LAKE FOREST, Ill. – The Bears and GM Ryan Poles have a long wait until they make their next pick. Unless, of course, they make a move.
As things stand, the Bears don't have a second-round pick. Their selection belongs to the Commanders thanks to last year's Montez Sweat trade, so they'll have to wait until their spot comes up in the third round. But Poles has been no stranger to draft-day deals in the past, and left the door open for another move.
Poles made three trades over the course of the 2022 NFL draft and four trades last year. Poles is also the type of GM to do what it takes to get his guy. When he needed a pass rusher last year, he made the blockbuster deal to acquire then extend Sweat. When he needed a pass catcher for Justin Fields in 2022, he sent a second-round pick to the Steelers for Chase Claypool.
Obviously one of those deals has been a huge success so far, while the other flopped. Both were examples of Poles’ bold decision-making.
So it should come as no surprise that Poles said the Bears could “potentially” trade up into the second round on Friday night. After all, Poles admitted he needed some self-restraint when considering a trade back up into the first round on Thursday.
“Every year there is that feeling around the teens or 20s you're like, 'maybe we'll get back in.' But then you start looking at what it would take, and we would just do damage to ourself for this year and for next year.”
The Bears only have four picks this year: the No. 1 and No. 9 picks that they used to select Caleb Williams and Rome Odunze, then the No. 75 overall pick and the No. 122 pick.
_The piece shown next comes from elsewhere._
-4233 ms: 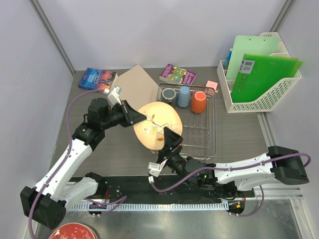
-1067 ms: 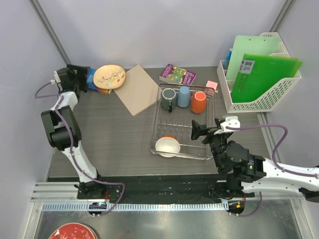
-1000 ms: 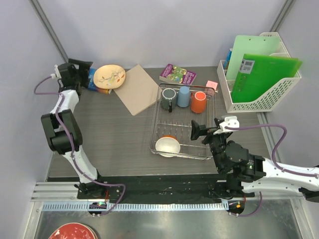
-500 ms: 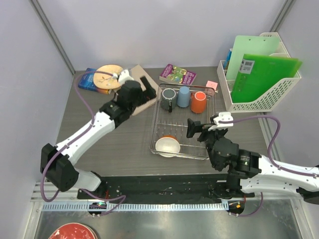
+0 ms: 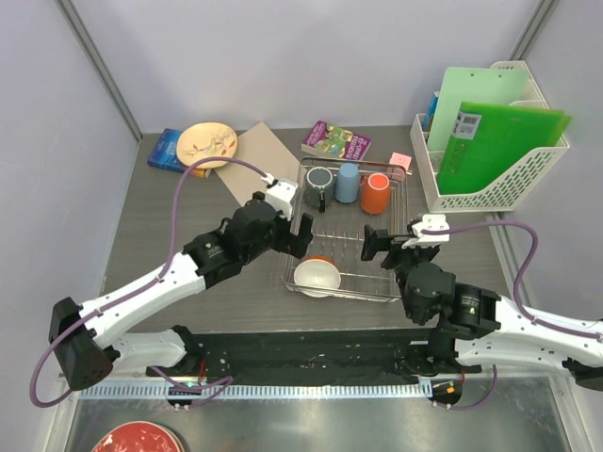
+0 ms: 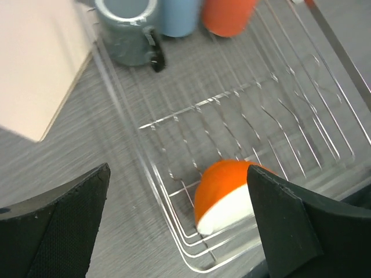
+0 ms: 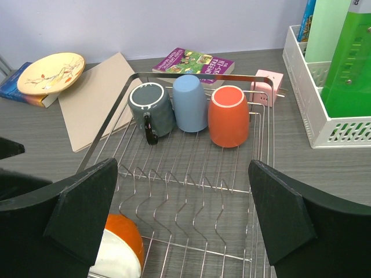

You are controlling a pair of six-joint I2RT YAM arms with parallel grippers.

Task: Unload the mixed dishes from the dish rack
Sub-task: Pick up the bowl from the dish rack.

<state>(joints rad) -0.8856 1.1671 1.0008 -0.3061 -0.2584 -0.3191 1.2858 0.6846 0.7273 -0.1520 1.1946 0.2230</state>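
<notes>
Top external: dish rack (image 5: 373,271) long axis near-to-far; left claw (image 5: 294,240), right claw (image 5: 375,247) gaping, empty.

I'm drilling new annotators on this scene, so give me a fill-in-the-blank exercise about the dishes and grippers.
1. In the dish rack, the light-blue cup stands ____ the grey mug and the orange cup.
2. The speckled plate rests on a blue ____.
3. The left gripper and right gripper are both ____.
Missing words: between; book; open.
</notes>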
They’re flush with picks next year, however. In 2025, Poles doesn’t have his seventh-round pick thanks to the trade that sent Claypool to the Dolphins. But he has an extra second from the deal that sent the No. 1 overall pick to the Panthers in 2023 and two extra sixths thanks to that same Claypool deal and the Fields trade. Things get even better if Fields hits certain playing time thresholds in Pittsburgh, because the sixth-rounder from the Steelers will turn into a fourth-rounder.
Chicago Bears
The cost is steep to move up in the first round when more premium prospects are coming off the board. But the “damage” might not be so bad for the Bears to move from No. 75 into the 60s. So if a pass rusher they have graded highly starts falling, for instance, the Bears will consider what it will take to move up and grab him.
“We’ll see what the numbers look like and just kind of gauge if that’s something we need to do.”